Virginia testified that she did not hear defendant (Joe) the first time he came to her house that night; that sometime during the night, however, she found she could not breathe and she was suddenly awakened when Joe grabbed her by the neck.
Officers appeared at the home and the family were all excited. The door casing near the latch had been defaced with a knife. The defendants were found parked in their car asleep several miles up the road. They were placed under arrest. At that time there was no evidence of their staggering or of their drunkenness.

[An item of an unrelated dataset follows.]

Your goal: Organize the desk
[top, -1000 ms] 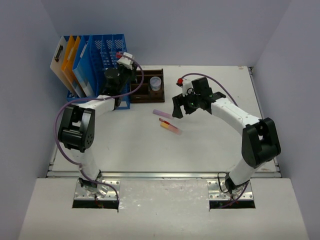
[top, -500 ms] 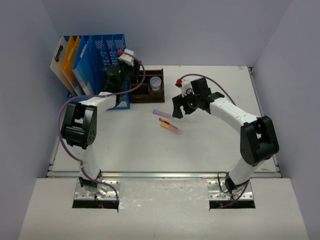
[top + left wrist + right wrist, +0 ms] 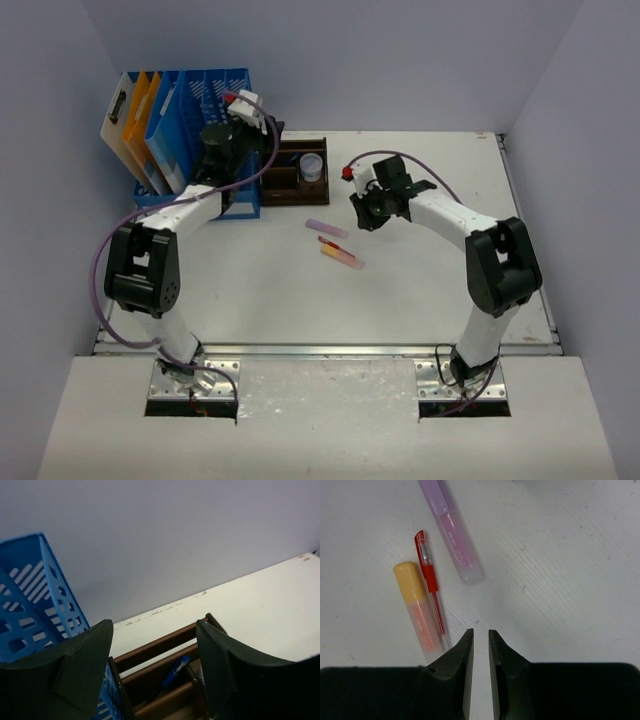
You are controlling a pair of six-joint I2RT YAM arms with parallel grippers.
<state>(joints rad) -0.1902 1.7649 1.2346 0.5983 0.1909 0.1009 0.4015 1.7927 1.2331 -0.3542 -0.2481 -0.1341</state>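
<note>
Evidently the loose pens are the job in hand. On the desk [image 3: 250, 290], the broad off-white tabletop filling the middle of the overhead view, three of them lie in a small cluster just left of centre: a purple highlighter [image 3: 451, 530], a red pen [image 3: 431, 585] and an orange highlighter [image 3: 417, 607]. The red pen sits between the two highlighters and close against the orange one.

The right gripper [image 3: 480, 634] hangs over the bare desk just beside them. In its own camera they show at upper left, and the tip of the red pen is near its left finger. Its fingers are drawn almost together with only a thin slit between, and they grip nothing.

The left gripper [image 3: 152, 645] is up at the top left of the overhead view, by the blue file rack [image 3: 205, 115]. It is spread wide and empty, looking down on the brown compartment tray [image 3: 290, 180]. A blue pen [image 3: 177, 670] lies in one slot, and a small pale cup [image 3: 312, 167] stands in another.

To my eye the pickup has not begun. The right claw would need to spread, shift across over one pen, line its fingers across the barrel and come down. The purple one lies apart from the others, so it looks the easiest. The tray seems the likely home for it.
</note>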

At the trial strenuous objection was made to the admission of their claimed conversation with the officers and of a signed written statement. A conversation with Corralez was related by the officer who stated that Corralez told him that Joe had suggested they go out to the Bertoldo residence and get Virginia and take her to a quiet place he knew of and at that point they were to rape her; that they went to her residence; that he remained in the car; that Joe gained entrance to the house in some manner unknown to him; that Joe said he would keep Virginia quiet but that Joe didn't do a very good job because he heard her scream; that the lights came on and Joe ran out to the car, jumped in and said: ‘Step on the gas. We better get out of here.’ It was stipulated that this statement was binding only against Corralez, and the court so instructed the jury. On cross-examination the officer testified that Corralez stated that about a week before, Joe had gone to his counsin's home, knowing his cousin was uptown, and sat on the bed occupied by the cousin's wife; that the cousin came home and they had a fight.

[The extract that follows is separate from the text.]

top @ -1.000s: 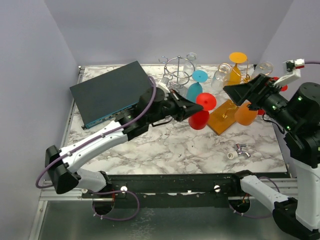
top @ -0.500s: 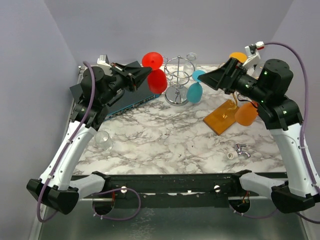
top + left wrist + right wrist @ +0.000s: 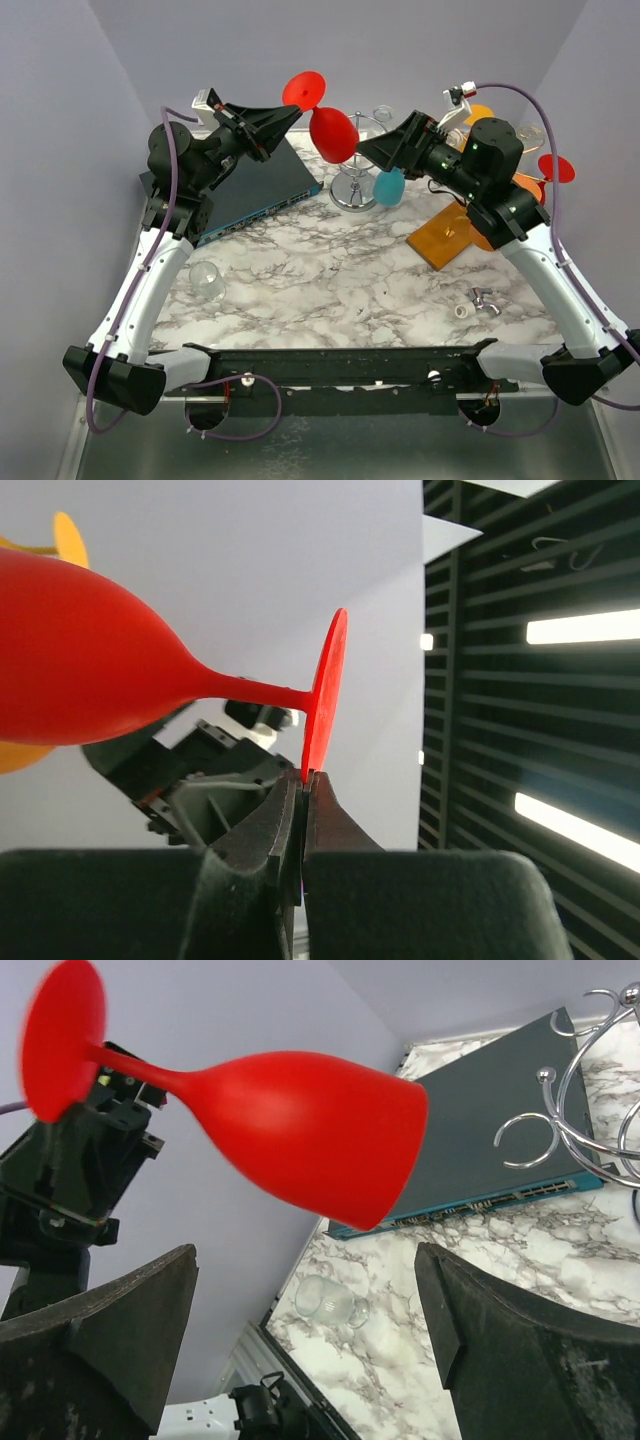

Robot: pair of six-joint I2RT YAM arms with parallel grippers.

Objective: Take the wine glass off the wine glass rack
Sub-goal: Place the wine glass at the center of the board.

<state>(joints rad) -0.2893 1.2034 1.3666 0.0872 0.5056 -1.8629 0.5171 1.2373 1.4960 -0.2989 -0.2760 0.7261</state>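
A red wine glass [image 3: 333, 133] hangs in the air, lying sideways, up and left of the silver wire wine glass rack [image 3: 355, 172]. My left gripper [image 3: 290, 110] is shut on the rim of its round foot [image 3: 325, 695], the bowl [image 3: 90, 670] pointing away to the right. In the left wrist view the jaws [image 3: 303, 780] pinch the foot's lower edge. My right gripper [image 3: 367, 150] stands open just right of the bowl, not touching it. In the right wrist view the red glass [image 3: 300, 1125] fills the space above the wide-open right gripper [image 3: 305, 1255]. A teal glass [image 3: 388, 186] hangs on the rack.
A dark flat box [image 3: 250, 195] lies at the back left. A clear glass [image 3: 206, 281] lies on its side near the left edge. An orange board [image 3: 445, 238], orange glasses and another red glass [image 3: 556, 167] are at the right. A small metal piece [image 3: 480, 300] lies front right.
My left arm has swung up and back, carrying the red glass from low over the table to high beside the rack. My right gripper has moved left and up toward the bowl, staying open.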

The court interpreter then testified, over objection, that on the morning of July 30th he and the sheriff questioned the defendants separately; that Corralez stated that he and his brother Joe had been doing a little drinking; that they went to the Bertoldo home and were chased away; that they had a few more drinks and that they recalled a fight between Joe and the cousin; that Joe then took a beating and that the more ‘we thought of it’ the ‘sorer we got,’ so he says ‘we talked it over and we had this grudge, we were going back to the house, and we planned then that Joe was going to break into the house and Joe was going to get Virginia and that I was to be in the car with the motor running, so we could make a quick get-away and he would bring Virginia out into the car and we would go out on the roadside and rape her,’ as revenge for the fight they had out there the week before.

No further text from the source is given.